After only six months blogging, I’ve managed to find yet another opportunity to blog about genre angst.
This past weekend I attended the Berkeley Mystery Writers Intensive conference. I was a last minute registrant, spurred by Janet Reid’s post last week encouraging west coast writers to attend because they’d have a chance to meet Barbara Poelle. How could I resist? I spent the next few days polishing/reading aloud my first 25 pages for review by a published novelist, reviewed my currently unrefined “pitch” and headed to Berkeley.
It was an awesome conference, populated with a gracious, entertaining, informative, supportive staff of presenters and nice and cozy with about 25 people seriously dedicated to the craft of writing crime fiction.
To summarize the trail to my genre meltdown, I read the first paragraph of my novel to the group during the session on first lines/first chapters. They laughed. Oh crap, it’s not a funny book, it gets fairly dark, it’s psychological suspense!! Someone commented it read like chick lit. Nooooooooooooo!!! Chick lit is fading, isn’t it? Chick lit meets noir, anyone? I maintained my equilibrium, reminded myself I was still working the first page, wasn’t entirely happy with the first paragraph, maybe it’s just setting the wrong tone. By the morning of the second day, I’d received some positive, offline feedback from fellow attendees and heard a few people quote my opening lines (at least I made an impression). I was calmer.
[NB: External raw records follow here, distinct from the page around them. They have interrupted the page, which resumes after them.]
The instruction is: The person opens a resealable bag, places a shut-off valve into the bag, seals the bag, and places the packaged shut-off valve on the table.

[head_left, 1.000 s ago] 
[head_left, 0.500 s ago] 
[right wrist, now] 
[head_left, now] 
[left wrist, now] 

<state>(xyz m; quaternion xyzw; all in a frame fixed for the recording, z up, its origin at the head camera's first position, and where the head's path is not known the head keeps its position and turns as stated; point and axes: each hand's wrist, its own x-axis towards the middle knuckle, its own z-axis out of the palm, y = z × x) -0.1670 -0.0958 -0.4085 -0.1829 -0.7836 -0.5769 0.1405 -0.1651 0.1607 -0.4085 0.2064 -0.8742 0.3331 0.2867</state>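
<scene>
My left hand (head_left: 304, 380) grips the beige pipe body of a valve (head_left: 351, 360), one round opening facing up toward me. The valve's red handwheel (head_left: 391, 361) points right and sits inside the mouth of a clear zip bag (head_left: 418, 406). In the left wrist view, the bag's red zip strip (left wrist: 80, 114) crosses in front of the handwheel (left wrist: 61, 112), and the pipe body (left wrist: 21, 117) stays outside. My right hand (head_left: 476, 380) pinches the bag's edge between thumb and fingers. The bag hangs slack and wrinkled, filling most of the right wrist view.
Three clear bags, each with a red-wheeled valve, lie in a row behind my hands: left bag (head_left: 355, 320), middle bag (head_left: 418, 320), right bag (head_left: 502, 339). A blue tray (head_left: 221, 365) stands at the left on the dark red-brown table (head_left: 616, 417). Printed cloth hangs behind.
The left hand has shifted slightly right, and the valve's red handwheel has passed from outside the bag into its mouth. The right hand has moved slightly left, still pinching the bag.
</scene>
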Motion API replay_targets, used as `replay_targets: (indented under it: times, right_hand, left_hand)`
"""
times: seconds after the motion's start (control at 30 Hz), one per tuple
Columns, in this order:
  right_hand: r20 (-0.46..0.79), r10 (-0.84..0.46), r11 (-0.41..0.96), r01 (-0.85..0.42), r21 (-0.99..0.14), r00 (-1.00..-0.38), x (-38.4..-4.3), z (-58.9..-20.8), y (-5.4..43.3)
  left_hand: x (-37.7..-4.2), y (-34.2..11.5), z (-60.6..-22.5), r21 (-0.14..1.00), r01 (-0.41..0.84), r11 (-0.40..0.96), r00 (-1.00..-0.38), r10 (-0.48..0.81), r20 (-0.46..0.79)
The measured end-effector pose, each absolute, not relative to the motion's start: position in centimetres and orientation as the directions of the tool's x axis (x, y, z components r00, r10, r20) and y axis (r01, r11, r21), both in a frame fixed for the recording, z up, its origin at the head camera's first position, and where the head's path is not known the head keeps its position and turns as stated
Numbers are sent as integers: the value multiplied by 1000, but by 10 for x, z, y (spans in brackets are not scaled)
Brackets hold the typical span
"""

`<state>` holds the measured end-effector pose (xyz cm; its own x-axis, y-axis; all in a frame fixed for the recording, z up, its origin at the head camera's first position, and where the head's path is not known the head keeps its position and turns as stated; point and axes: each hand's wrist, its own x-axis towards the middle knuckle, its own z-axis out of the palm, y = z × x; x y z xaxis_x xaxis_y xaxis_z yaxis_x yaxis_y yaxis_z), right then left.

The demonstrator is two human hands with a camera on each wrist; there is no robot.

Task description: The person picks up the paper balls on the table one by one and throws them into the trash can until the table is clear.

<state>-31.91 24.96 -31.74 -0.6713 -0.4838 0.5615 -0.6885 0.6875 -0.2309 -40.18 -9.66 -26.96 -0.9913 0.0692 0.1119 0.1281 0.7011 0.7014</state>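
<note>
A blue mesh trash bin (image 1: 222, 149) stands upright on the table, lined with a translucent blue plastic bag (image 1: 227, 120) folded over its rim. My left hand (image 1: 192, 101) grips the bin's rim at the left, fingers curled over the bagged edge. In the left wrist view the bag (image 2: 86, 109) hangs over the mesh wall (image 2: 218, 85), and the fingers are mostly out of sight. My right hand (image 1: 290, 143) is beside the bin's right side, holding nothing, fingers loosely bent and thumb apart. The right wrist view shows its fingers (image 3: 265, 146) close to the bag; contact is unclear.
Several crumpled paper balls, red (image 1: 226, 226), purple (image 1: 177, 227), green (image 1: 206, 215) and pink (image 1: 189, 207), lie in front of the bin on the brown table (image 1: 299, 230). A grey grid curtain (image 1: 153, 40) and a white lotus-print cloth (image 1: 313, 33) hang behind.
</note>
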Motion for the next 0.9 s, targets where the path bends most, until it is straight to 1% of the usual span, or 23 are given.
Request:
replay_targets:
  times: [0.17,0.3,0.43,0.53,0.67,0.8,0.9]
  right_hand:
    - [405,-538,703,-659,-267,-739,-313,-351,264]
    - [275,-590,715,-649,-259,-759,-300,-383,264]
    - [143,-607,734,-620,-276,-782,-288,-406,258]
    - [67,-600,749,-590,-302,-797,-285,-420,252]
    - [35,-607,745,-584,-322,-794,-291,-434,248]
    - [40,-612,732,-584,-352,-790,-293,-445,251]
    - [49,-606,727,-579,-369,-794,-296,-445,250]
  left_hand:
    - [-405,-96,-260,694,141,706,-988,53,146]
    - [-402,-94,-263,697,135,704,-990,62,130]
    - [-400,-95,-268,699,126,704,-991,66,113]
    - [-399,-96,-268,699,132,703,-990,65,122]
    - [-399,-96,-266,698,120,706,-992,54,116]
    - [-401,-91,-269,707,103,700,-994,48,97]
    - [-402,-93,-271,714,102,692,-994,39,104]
During my pitch practice, one of the authors hosting the event suggested, suburban noir. I love that. It’s not a defined genre, I won’t find agents listing it as a genre they represent, but it felt very comfortable and a tag I might use to describe my fiction. At the end of the agent Q&A on Sunday morning, Ms. Poelle suggested to another genre fence-sitter and I that it sounded like we had written upmarket women’s fiction. What the hell is that?
I know, I know. It’s not life or death that the novel is precisely categorized in the query letter. I know I’m an excessively precise person, but I have to put some-thing.
For a woman who makes her living in marketing, I’m having a terrible time with this marketing thing. A critical part of good marketing is clear positioning, a crisp message. I don’t think this is it: psychological suburban upmarket noir women’s suspense.